- _Stored data_
<<<<
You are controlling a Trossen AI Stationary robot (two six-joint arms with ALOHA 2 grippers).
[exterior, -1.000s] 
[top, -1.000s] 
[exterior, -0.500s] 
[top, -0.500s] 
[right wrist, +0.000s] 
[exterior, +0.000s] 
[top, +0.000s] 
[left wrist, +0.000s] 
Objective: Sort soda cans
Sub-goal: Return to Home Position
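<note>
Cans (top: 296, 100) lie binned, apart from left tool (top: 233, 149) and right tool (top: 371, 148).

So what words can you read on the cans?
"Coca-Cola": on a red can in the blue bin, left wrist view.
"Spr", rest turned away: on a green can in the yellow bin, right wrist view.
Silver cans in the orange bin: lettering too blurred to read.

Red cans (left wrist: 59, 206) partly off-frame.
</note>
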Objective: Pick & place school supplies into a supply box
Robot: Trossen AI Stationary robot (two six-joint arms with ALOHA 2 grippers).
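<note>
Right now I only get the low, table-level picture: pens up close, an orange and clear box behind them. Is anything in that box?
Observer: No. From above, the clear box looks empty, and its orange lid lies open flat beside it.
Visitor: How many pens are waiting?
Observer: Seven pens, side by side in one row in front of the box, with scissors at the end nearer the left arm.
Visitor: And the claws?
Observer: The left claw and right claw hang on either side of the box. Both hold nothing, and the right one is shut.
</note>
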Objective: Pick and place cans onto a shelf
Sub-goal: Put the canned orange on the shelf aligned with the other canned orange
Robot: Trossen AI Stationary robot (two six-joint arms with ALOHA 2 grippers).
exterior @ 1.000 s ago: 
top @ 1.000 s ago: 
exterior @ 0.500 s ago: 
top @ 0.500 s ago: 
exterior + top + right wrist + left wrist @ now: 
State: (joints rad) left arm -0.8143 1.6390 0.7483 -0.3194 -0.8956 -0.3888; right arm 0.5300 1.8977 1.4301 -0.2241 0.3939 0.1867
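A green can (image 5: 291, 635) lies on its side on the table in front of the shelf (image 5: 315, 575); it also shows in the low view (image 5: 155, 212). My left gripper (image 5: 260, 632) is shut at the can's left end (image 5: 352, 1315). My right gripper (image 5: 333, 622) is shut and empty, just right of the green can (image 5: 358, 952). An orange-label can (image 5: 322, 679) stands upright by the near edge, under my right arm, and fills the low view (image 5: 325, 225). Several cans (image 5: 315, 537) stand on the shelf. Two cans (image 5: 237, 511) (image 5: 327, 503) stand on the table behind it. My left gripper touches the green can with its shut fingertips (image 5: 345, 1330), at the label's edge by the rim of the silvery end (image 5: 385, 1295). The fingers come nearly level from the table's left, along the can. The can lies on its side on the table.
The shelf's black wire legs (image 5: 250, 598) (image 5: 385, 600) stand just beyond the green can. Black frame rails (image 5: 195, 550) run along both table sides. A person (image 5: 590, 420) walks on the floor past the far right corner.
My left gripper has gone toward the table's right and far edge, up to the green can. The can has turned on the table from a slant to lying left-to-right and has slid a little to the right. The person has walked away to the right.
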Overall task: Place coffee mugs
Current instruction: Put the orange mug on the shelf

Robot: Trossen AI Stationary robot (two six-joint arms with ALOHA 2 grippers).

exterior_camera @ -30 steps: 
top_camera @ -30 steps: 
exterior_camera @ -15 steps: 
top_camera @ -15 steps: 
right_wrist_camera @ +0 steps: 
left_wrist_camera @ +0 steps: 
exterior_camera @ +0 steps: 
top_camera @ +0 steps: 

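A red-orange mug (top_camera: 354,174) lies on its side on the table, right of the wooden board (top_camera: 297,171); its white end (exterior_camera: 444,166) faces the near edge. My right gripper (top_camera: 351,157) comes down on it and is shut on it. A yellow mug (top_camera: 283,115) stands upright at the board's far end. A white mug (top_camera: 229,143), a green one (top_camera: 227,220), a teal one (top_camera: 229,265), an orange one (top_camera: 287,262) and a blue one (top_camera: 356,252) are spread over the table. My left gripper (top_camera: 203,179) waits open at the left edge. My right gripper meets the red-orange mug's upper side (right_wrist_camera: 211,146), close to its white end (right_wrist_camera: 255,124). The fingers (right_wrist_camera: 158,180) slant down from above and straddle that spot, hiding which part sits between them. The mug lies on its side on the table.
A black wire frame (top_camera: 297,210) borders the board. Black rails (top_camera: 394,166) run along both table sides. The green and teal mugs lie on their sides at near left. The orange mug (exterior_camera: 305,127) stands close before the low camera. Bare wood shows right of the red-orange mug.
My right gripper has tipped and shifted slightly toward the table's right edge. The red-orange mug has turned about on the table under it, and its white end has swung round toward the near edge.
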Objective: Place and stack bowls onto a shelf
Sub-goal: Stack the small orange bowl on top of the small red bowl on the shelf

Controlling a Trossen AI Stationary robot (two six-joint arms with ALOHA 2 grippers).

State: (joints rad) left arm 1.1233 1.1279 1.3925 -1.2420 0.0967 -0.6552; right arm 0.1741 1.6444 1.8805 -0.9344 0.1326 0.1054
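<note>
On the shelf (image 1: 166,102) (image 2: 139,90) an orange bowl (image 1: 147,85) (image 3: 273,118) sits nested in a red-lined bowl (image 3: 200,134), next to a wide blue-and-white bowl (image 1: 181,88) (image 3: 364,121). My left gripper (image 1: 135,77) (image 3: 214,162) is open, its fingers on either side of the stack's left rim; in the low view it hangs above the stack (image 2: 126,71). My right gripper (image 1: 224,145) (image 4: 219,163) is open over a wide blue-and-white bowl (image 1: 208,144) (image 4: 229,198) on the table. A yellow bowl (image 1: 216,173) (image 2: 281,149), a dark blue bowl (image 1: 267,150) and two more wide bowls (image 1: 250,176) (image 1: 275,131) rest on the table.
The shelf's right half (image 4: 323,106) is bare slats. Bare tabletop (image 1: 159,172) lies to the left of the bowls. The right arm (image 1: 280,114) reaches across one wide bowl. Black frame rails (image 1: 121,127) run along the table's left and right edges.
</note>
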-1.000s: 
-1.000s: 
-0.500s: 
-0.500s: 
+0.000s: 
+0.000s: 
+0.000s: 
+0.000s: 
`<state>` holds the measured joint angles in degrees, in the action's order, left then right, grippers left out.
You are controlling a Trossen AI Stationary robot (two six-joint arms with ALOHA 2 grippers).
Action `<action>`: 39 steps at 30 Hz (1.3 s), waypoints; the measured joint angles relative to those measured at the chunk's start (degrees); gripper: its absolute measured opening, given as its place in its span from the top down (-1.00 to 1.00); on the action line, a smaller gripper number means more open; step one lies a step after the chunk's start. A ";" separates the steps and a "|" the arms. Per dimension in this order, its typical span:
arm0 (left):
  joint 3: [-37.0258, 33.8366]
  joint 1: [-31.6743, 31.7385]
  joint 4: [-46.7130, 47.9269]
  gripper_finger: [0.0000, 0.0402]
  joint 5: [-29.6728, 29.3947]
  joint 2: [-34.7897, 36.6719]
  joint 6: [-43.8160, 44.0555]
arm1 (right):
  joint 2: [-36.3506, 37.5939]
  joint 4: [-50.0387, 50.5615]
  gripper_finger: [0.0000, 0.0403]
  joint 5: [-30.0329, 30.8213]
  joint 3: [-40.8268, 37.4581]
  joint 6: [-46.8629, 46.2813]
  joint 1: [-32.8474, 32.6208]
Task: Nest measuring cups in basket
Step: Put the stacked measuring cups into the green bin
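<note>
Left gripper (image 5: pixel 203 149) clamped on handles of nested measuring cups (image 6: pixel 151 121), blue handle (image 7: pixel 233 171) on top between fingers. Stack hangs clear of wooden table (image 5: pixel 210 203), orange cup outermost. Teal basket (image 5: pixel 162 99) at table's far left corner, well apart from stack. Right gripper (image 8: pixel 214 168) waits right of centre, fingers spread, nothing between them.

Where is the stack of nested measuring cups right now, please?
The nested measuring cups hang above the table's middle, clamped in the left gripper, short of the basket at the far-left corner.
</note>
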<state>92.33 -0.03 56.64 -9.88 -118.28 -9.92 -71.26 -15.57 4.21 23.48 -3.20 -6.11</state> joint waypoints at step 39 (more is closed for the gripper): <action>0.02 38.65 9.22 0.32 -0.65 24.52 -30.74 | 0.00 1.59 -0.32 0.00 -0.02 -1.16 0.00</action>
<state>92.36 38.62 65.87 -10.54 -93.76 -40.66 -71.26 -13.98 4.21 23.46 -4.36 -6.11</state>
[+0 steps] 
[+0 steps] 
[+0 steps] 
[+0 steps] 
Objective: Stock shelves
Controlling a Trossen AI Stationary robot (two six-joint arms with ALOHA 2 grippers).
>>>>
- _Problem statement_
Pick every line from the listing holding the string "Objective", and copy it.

- _Answer to this exercise_
Objective: Sort soda cans
Objective: Pick & place school supplies into a supply box
Objective: Pick and place cans onto a shelf
Objective: Place and stack bowls onto a shelf
Objective: Stock shelves

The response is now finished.